Know your enemy: Genetics, aging, exposomic and inflammation in the war against triple negative breast cancer

Semin Cancer Biol. 2020 Feb:60:285-293. doi: 10.1016/j.semcancer.2019.10.015. Epub 2019 Oct 25.

Abstract

Triple negative breast cancer (TNBC) is one of the most biologically aggressive and very often lethal breast disease. It is one of the most puzzling women malignancies, and it currently appears not to be a good candidate to a standardized, unanimously accepted and sufficiently active therapeutic strategy. Fast proliferating and poorly differentiated, it is histopathologically heterogeneous, and even more ambiguous at the molecular level, offering few recurrent actionable targets to the clinicians.
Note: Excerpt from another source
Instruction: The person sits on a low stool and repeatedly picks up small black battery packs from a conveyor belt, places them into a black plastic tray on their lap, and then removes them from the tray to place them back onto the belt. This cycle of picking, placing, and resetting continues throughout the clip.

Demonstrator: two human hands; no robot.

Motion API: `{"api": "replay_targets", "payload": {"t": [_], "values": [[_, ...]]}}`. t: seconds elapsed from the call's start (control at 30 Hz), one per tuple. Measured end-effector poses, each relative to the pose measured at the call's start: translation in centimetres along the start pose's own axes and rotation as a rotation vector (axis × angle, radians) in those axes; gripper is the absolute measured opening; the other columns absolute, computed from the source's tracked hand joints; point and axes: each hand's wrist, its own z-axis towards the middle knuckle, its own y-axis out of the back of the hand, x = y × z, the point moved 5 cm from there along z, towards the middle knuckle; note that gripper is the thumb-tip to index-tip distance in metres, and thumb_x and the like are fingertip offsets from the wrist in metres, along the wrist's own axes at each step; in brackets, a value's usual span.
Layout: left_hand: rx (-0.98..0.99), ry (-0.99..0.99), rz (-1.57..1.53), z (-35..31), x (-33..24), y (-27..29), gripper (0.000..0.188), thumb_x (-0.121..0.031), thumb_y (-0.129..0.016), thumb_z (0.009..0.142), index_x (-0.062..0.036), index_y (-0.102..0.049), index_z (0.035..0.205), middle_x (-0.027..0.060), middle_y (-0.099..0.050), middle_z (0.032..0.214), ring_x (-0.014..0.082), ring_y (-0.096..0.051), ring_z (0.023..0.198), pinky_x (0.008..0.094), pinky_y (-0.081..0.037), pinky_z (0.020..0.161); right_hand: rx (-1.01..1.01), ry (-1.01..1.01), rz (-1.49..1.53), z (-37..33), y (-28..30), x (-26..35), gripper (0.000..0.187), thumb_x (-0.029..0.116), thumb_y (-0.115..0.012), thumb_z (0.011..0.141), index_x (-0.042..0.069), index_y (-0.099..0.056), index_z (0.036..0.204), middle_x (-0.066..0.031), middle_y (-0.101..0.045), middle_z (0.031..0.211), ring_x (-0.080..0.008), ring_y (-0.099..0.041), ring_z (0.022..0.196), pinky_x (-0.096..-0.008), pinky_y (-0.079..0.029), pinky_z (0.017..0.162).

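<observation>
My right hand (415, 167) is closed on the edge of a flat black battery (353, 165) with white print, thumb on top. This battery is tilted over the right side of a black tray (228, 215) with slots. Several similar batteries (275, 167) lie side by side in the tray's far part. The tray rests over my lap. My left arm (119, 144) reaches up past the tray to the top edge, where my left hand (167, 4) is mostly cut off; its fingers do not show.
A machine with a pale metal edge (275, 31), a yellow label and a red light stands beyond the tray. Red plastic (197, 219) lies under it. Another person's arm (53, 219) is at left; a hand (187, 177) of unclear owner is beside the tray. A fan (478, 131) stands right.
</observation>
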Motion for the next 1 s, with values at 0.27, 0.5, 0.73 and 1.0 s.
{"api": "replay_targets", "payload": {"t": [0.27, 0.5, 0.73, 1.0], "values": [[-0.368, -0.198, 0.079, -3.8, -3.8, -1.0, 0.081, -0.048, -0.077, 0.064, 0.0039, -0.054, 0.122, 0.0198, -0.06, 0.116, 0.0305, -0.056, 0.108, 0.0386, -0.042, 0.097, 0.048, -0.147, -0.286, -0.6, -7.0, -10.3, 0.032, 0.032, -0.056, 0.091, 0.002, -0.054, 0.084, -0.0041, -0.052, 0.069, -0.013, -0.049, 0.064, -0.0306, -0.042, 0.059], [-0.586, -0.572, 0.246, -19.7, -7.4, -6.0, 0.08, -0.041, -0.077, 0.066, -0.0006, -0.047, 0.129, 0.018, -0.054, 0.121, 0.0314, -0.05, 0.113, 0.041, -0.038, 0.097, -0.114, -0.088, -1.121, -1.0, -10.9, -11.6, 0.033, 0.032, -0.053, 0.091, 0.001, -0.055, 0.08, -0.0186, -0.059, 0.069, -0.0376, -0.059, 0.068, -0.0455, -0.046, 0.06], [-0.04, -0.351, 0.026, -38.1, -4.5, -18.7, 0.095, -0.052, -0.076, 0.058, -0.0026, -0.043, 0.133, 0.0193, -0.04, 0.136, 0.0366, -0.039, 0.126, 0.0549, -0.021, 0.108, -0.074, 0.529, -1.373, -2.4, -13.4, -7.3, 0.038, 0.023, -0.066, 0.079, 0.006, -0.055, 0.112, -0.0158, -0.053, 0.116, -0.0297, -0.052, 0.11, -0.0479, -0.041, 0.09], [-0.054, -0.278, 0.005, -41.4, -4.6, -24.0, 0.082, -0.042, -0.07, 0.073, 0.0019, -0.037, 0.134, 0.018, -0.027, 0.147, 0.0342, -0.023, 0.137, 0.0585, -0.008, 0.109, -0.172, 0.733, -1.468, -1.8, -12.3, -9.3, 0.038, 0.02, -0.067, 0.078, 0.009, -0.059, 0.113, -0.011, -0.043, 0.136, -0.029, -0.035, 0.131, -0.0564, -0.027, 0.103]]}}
It is a formidable and vicious enemy that requires a huge investigational effort to find its vital weak spots. Here, we provide a broad review of "old but gold" biological aspects that taken together may help in finding new TNBC management strategies. A better and updated knowledge of the origins, war-like tactics, refueling mechanisms and escape routes of TNBC, will help in moving the decisive steps towards its final defeat.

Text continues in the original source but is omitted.